Alex Rodrigues, co-founder of autonomous vehicle company Varden Labs (pictured at left, above) and Panashe Mahachi, co-founder of Lace Labs, which helps municipalities buy cutting-edge software, were named among 29 new Thiel Fellows chosen from more than 6,000 applicants from around the world.

The fellowship, controversial for its focus on students who are willing to leave school before graduating, was founded by star Silicon Valley investor and PayPal co-founder Peter Thiel. In addition to $100,000 each, fellows receive mentorship from current and former fellows, along with access to an influential network of investors, entrepreneurs and scientists with ties to the Thiel Foundation.

“We launched the fellowship in 2011 to test a simple thesis: college isn’t right for everyone –especially for young people who want to create new things,” Blake Masters, President of the Thiel Foundation, said in a news release issued today. “This has been proven true – by the successes of our past fellows, by the new applications we get every year, and by the growing numbers of young people who are creating their own career paths outside of college, with or without a fellowship from us.”

A year ago, another pair of Waterloo Region startup entrepreneurs – Harry Gandhi of Medella Health and Liam Horne of PiinPoint – were named Thiel Fellows from among a field of 2,800 applicants.

PiinPoint, whose technology uses data to help businesses choose the best locations to open franchises, raised investment from California’s Y Combinator program and went on to participate in Communitech’s Rev accelerator.
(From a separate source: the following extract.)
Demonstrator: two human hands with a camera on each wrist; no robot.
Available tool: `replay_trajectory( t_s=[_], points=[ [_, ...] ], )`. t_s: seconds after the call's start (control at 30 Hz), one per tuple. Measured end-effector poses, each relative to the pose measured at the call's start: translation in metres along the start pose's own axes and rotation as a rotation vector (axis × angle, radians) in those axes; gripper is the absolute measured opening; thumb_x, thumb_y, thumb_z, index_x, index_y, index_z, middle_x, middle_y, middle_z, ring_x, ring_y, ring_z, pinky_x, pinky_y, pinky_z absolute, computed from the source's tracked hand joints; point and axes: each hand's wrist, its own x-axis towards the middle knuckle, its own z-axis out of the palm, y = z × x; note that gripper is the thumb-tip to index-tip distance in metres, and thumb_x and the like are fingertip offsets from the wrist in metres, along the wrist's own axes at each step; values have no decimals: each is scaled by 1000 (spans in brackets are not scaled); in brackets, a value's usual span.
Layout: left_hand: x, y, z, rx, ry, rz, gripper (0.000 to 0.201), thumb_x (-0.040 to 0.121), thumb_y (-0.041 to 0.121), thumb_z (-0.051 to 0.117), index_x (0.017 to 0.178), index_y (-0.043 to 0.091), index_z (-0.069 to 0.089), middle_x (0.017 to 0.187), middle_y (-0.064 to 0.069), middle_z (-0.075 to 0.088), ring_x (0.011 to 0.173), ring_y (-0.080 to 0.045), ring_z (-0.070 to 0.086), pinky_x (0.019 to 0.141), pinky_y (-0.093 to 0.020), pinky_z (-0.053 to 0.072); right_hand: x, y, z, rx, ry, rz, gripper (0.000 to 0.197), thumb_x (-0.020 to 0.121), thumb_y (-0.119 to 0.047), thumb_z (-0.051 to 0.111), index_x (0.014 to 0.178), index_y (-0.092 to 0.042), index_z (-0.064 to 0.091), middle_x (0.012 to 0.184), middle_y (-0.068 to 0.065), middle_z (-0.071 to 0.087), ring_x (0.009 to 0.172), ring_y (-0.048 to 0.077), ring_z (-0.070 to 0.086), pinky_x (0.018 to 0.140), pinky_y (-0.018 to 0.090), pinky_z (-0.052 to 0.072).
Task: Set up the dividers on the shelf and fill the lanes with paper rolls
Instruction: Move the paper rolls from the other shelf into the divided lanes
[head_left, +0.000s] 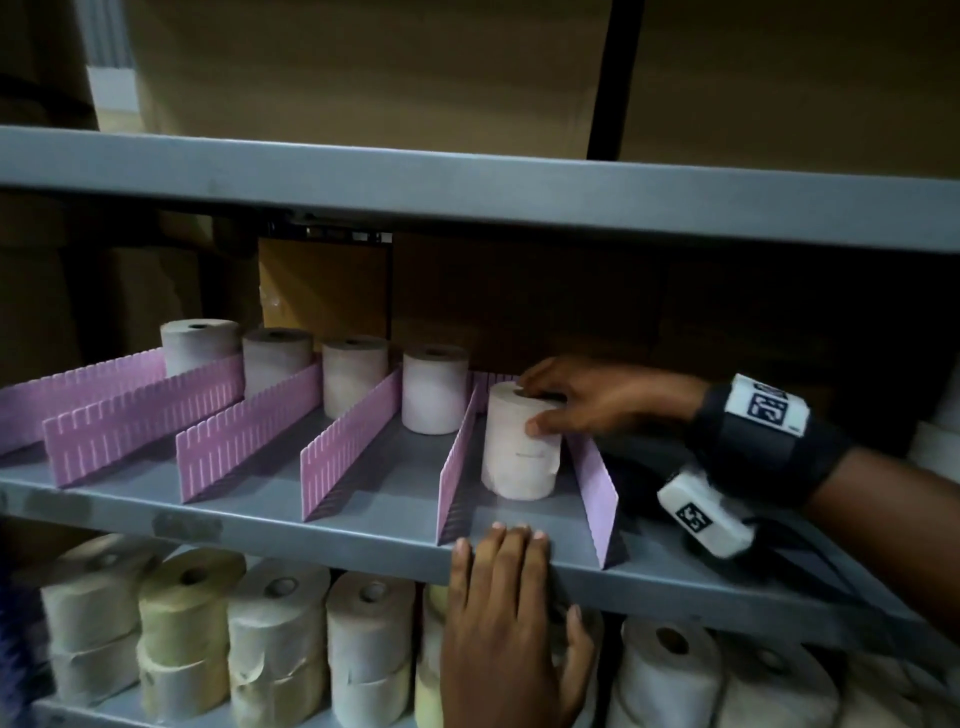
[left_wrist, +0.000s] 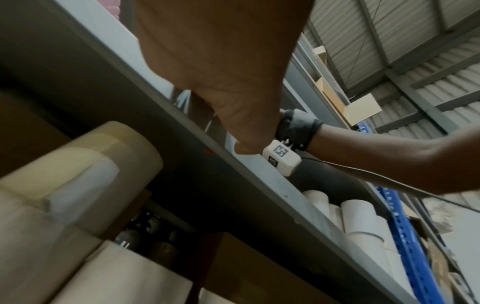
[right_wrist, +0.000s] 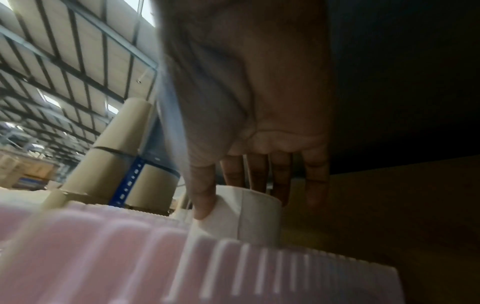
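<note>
Several pink slotted dividers (head_left: 353, 447) stand on the grey shelf (head_left: 395, 540) and split it into lanes. Four white paper rolls stand at the back of the left lanes, the nearest of them (head_left: 434, 389). In the rightmost lane my right hand (head_left: 540, 410) grips another white paper roll (head_left: 519, 457), thumb on its near side and fingers over its top. The right wrist view shows that roll (right_wrist: 246, 216) behind a pink divider (right_wrist: 182, 267). My left hand (head_left: 498, 545) lies flat with straight fingers over the shelf's front lip, also seen as my left hand (left_wrist: 221, 72) from below.
The shelf below holds several stacked cream and white rolls (head_left: 280, 639). An upper grey shelf (head_left: 467, 192) carries cardboard boxes (head_left: 363, 67). More brown boxes (head_left: 322, 286) stand behind the lanes. A blue rack upright (left_wrist: 405, 236) stands to the right.
</note>
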Motion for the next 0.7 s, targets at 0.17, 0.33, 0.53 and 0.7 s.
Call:
replay_trajectory(
  t_s=[0.17, 0.33, 0.53, 0.7],
  points=[
    [-2, -3, -1, 4, -30, 15, 60, 71, 43, 66, 121, 10, 73, 127, -8, 69, 123, -31, 63, 108, -52, 37, 25, 22, 3, 26, 55, 1, 25, 95, -26, 63, 100, -2, 70, 98, 14, 70, 91, 33, 66, 82, 48, 50],
    [0, -1, -10, -25, -92, 4, 61, 74, 47, 62, 124, 12, 71, 130, -5, 67, 126, -28, 61, 111, -49, 33, 42, 34, 3, 25, 20, 77, 29, 96, -23, 61, 109, 2, 66, 109, 20, 68, 95, 31, 64, 85, 36, 49],
    [0, -4, -17, -70, -141, 18, 65, 74, 50, 63, 128, 14, 69, 134, -3, 65, 130, -26, 58, 112, -49, 32, 54, 49, 6, -68, 37, 148, 41, 98, -28, 57, 133, -7, 56, 135, 13, 56, 121, 27, 52, 101, 28, 36],
    [1, -4, -22, -72, -178, 36, 68, 73, 50, 63, 129, 13, 68, 135, -3, 64, 131, -26, 58, 111, -49, 33, 62, 64, 10, -61, 33, 205, 46, 98, -31, 56, 139, -11, 51, 141, 12, 52, 127, 27, 48, 106, 31, 34]
  ],
)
Medella Health, which is developing a smart contact lens that monitors blood sugar levels in people with diabetes, recently raised a seed investment round.

“In the past few years we’ve seen a dramatic change in the way young people approach their potential,” Jack Abraham, Executive Director of the Thiel Fellowship, said in today’s release. “Many are applying to the program with one or two companies already under their belts –they’ve become successful founders before they can even buy a beer.”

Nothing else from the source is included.